From Chemicals to Composition
- Michele Nagle

- May 13
- 2 min read
If you’d told me a few years ago I’d be making emotional, surreal art with AI, I probably would’ve laughed. For 36 years, I worked for a big chemical company. That was my job. My paycheck. My structure. Art wasn’t part of the picture—at least not in any serious way.
I’d played around with photography in my late teens and twenties, but like a lot of people, I drifted away from it. Life got in the way. Work took over. And the camera ended up in a drawer somewhere.
In 2007, I picked it back up. This time, I stuck with it.

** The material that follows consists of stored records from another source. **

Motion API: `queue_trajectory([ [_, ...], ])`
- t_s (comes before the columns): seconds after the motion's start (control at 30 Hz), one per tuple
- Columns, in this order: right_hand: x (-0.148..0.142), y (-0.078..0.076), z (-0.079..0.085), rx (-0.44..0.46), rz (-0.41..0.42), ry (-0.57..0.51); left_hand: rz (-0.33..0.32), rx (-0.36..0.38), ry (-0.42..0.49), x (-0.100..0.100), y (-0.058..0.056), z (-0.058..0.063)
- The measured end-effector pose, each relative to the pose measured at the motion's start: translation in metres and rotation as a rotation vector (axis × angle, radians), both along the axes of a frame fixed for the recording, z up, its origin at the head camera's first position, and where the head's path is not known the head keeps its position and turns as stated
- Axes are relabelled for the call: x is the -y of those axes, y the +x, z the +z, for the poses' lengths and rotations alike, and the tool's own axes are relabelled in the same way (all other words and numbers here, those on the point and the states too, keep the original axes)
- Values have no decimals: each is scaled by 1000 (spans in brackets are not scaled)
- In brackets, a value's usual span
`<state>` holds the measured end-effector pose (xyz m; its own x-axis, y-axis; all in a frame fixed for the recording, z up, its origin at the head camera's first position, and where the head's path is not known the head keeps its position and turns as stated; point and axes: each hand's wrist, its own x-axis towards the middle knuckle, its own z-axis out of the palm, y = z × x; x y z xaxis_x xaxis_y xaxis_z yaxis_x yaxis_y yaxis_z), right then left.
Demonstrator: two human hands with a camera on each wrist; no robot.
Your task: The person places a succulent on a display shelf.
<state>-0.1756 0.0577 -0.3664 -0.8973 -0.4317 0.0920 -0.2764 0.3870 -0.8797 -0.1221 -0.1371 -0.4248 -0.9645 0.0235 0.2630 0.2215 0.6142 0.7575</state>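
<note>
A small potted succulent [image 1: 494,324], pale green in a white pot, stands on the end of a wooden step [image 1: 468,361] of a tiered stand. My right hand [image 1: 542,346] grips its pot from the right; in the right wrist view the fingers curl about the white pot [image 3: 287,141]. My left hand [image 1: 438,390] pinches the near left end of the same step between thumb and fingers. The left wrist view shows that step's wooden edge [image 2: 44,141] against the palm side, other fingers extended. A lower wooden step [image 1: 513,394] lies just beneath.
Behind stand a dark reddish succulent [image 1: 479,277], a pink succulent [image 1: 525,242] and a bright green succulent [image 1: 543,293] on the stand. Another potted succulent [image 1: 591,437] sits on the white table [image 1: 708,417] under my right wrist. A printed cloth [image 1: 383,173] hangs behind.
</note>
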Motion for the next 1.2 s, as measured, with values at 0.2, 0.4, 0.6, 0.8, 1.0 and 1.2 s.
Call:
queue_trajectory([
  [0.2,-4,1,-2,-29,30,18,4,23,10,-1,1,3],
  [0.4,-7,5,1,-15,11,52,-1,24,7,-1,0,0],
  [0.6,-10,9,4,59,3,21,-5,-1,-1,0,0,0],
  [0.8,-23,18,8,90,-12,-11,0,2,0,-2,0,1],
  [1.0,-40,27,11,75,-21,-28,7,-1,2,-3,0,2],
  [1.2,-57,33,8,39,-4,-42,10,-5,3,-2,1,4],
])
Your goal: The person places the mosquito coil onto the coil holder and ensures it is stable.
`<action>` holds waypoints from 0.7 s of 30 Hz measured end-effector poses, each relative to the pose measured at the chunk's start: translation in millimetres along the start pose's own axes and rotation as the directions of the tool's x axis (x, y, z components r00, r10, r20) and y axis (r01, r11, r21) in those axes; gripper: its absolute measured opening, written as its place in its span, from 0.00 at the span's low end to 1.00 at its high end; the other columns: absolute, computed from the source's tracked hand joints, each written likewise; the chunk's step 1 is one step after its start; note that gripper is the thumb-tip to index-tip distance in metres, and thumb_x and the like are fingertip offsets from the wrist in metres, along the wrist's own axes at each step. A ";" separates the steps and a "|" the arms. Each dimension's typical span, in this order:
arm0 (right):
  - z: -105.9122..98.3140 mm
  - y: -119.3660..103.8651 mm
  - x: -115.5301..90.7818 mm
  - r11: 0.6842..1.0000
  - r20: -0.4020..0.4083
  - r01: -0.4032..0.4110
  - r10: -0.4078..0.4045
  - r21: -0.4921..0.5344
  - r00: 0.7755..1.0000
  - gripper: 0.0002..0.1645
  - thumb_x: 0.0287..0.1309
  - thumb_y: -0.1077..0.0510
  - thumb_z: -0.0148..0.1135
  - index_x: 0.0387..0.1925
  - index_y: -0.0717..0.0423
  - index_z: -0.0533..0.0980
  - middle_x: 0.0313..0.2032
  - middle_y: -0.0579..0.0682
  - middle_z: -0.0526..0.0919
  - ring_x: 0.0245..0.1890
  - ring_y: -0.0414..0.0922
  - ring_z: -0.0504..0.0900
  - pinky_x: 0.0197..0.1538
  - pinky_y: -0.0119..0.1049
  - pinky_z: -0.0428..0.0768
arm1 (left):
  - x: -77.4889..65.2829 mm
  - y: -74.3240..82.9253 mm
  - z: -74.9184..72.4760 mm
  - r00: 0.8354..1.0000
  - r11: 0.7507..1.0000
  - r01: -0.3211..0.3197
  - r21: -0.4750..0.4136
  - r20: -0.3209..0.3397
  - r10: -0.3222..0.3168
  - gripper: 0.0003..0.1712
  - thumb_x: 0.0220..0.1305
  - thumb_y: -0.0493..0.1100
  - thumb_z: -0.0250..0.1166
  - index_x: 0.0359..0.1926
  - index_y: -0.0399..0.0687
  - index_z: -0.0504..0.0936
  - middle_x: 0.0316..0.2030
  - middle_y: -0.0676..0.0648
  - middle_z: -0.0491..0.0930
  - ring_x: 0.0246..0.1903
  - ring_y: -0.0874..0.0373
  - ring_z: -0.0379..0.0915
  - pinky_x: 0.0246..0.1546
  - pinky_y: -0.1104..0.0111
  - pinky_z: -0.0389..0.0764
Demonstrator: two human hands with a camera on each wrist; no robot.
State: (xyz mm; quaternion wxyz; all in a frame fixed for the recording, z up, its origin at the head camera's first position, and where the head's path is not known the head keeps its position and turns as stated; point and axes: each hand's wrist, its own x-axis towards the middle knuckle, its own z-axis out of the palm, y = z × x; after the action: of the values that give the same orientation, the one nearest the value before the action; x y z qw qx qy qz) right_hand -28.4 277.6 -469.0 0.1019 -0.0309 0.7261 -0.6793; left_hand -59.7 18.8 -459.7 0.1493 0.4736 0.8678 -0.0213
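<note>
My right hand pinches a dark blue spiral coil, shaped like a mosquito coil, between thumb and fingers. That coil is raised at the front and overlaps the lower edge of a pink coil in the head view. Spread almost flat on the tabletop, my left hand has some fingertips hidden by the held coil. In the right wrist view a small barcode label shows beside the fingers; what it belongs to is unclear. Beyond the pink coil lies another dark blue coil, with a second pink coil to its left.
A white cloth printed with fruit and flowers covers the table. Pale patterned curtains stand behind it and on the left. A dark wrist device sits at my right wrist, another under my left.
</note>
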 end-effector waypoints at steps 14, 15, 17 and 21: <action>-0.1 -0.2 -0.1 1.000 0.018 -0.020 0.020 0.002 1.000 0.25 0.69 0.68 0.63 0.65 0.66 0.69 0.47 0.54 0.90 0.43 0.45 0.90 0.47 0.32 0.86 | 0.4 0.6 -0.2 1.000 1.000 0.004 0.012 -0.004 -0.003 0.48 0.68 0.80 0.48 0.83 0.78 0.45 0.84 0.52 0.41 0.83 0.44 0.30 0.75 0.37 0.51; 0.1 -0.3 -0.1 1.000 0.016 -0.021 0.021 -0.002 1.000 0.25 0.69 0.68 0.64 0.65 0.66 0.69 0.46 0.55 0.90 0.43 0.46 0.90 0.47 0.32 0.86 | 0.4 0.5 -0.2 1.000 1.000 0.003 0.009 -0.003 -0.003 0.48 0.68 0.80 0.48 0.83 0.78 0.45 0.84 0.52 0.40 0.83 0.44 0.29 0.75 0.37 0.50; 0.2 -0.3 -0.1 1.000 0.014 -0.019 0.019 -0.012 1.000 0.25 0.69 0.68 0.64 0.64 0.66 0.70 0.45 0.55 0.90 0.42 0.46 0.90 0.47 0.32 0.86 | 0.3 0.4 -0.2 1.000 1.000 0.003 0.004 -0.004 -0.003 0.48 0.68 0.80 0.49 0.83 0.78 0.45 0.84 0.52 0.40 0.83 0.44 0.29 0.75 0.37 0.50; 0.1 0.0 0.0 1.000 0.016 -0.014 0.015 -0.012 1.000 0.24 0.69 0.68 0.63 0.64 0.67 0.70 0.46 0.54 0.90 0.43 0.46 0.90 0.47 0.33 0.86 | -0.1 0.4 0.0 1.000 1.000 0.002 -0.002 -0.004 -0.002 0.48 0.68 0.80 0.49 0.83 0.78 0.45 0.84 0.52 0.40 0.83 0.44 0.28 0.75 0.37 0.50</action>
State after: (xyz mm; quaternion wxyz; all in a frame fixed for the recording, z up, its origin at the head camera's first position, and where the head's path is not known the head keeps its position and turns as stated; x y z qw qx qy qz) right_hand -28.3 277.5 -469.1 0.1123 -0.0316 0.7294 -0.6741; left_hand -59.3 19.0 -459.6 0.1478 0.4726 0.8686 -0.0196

I took classes, learned how to use Lightroom and Photoshop, earned four photography certificates. I started shooting everything—landscapes, wildlife, weddings, events. Whatever caught my eye, I chased it with a lens. And over time, it became more than just a hobby. It was how I reconnected with the world.
When I retired in 2019, I turned photography into my full-time work. I focused on nature and landscapes. I had a rhythm. I was doing what I loved.
And then AI showed up.
I started playing with Midjourney, and suddenly, all these images I’d carried in my head—images I had no way of capturing with a camera—started coming to life on my screen.
It was weird. And kind of amazing.
These weren’t just cool visuals—they were emotional. They felt like memory and metaphor and dream all mixed together. It was like my brain had finally found the right tools to speak its own language.
Photography taught me how to look.
AI gave me a way to say something.
I didn’t stop being a photographer—I just realized the camera wasn’t enough anymore. Not for what I wanted to express.
That’s when everything started to shift.